Por mucho tiempo, preguntar el valor de una ballena llevaba a pensar en pescar y aprovechar todo lo que se pueda extraer de la misma. El valor de una ballena muerta.
Hoy sabemos que una ballena vale más. Es más, vale mucho más viva que muerta. Al menos 3 millones de dólares, tan sólo atendiendo a su capacidad para absorber CO2.
Y es que el cambio climático nos ha llevado a interesarnos más por cómo la Naturaleza contribuye a nuestra vida en la Tierra, y no dar su aportación por descontada. De igual manera, un elefante vale al menos 2,6 millones de dólares. Y las praderas oceánicas parten de una valoración mínima de 2,3 trillones de dólares, más que Google o Amazon. ¿De dónde salen estas estimaciones?
Tras un día avistando ballenas en Baja California, Ralph Chami, Director del FMI, tuvo una revelación. Habiendo aprendido el impacto de las ballenas en la absorción de carbón y la emisión de oxígeno, tanto directa como indirectamente, vio la necesidad de poner valor a esa contribución. Su trascendencia para el medioambiente no existía para la economía. Y se entregó a ello.
De media, una gran ballena secuestra 33 toneladas de CO2 en su interior, lo que equivale a 1400 árboles. A su vez, sus heces liberan nutrientes y minerales, ricos en hierro y nitrógeno, clave para alimentar al fitoplancton marino, al que se atribuye al menos un 50% de la producción total de oxígeno atmosférico y la absorción del 40% del CO2. Además, al morir, su cuerpo cae hasta descansar en el fondo del mar, donde se convierte en un depósito natural de carbono.
Algo similar ocurre con el elefante respecto a las selvas tropicales. Y, a gran escala, con el papel que juegan las praderas oceánicas, los manglares o las barreras de coral como base de un ecosistema que ayuda a reducir emisiones y luchar contra el cambio climático de forma natural.
La Naturaleza nos presta “servicios de ecosistema”, manteniendo de forma continuada al Planeta en las mejores condiciones para la vida. Entre estos servicios, es el mayor sumidero de carbono con que contamos para limitar el cambio climático.
Sin embargo, no estamos cuidando la Naturaleza y esta se está deteriorando de forma alarmante, cuando lo que necesitamos es todo lo contrario: más Naturaleza para restaurar el equilibrio del Planeta. Tenemos que invertir en la Naturaleza para dejarla hacer su trabajo. Pero no somos buenos protegiendo lo que no sabemos valorar.
Los Océanos son un claro ejemplo: Absorben el equivalente al 90% del calentamiento provocado por los combustibles fósiles. Pero ello ha subido su temperatura 1.5ºC desde 1900. Igualmente, al absorber casi un cuarto de las emisiones de carbono, su acidez ha subido un 26% desde 1940.

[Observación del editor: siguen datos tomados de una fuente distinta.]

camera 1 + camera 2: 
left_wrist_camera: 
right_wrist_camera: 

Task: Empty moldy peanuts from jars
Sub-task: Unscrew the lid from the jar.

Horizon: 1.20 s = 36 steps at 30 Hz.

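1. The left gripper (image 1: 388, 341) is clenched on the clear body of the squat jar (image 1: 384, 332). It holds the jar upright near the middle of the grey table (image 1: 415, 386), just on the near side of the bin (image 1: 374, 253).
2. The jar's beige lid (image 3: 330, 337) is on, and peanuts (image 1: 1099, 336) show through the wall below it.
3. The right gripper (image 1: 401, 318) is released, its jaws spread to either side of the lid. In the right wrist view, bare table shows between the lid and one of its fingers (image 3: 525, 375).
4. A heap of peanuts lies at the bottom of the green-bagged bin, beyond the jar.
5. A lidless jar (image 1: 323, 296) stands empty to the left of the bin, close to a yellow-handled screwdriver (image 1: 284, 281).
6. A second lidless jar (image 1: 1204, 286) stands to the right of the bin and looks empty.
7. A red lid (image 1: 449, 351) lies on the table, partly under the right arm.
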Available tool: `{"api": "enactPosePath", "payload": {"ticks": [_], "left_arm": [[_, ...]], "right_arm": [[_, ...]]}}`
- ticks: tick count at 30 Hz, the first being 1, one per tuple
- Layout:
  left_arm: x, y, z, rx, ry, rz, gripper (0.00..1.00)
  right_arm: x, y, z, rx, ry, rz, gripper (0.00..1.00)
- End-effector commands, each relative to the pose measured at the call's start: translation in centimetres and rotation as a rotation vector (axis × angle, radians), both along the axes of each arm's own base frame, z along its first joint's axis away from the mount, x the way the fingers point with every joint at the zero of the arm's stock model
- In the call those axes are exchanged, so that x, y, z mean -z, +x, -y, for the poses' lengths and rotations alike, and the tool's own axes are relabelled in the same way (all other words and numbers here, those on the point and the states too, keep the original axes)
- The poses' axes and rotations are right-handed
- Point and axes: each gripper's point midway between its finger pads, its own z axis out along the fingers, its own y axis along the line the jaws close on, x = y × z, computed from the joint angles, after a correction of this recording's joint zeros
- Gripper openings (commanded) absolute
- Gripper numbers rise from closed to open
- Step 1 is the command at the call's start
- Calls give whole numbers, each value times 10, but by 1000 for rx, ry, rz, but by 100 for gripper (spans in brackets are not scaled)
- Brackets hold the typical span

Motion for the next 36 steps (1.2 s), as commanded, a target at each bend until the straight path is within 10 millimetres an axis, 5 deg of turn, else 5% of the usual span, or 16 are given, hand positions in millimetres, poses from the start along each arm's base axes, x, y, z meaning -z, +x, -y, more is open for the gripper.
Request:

¿Cómo pasar de la revelación a la acción? La solución de Ralph Chami (vale la pena ver su presentación en TED) ataca el problema desde la perspectiva económica: Hay que cuantificar el valor de la Naturaleza para protegerla.
Aplicando técnicas de valoración financiera de compañías y considerando el precio de los mercados de carbono, podemos poner valor a las contribuciones de la Naturaleza, que hasta este momento la economía valoraba en cero, como en el caso de ballenas y elefantes. La aplicación de metodologías financieras como el descuento de flujos de caja resulta muy apropiada, ya que de igual manera que una empresa persigue la continuidad en sus actividades, la Naturaleza tiende a extenderse en condiciones favorables, de modo exponencial.
Si añadimos un marco legal y seguridad jurídica, con criterios y mecanismos de control claros, podemos desarrollar mercados para protegerla e invertir en su regeneración.
Dichos mercados incentivan la acción inmediata en ecosistemas clave como el Amazonas o la Antártida, que no sólo son sumideros de carbono que pueden contribuir a absorber más emisiones, sino que además están en peligro. Invertir en la Naturaleza como activo que garantiza un desarrollo sostenible.
Sabíamos que la Naturaleza era importante. Ahora además podemos ponerle valor, y contar con la lógica económica de nuestra parte. Para pasar de una economía extractiva a regenerativa. Disfrutar de sus servicios de ecosistema. Y dejarle hacer.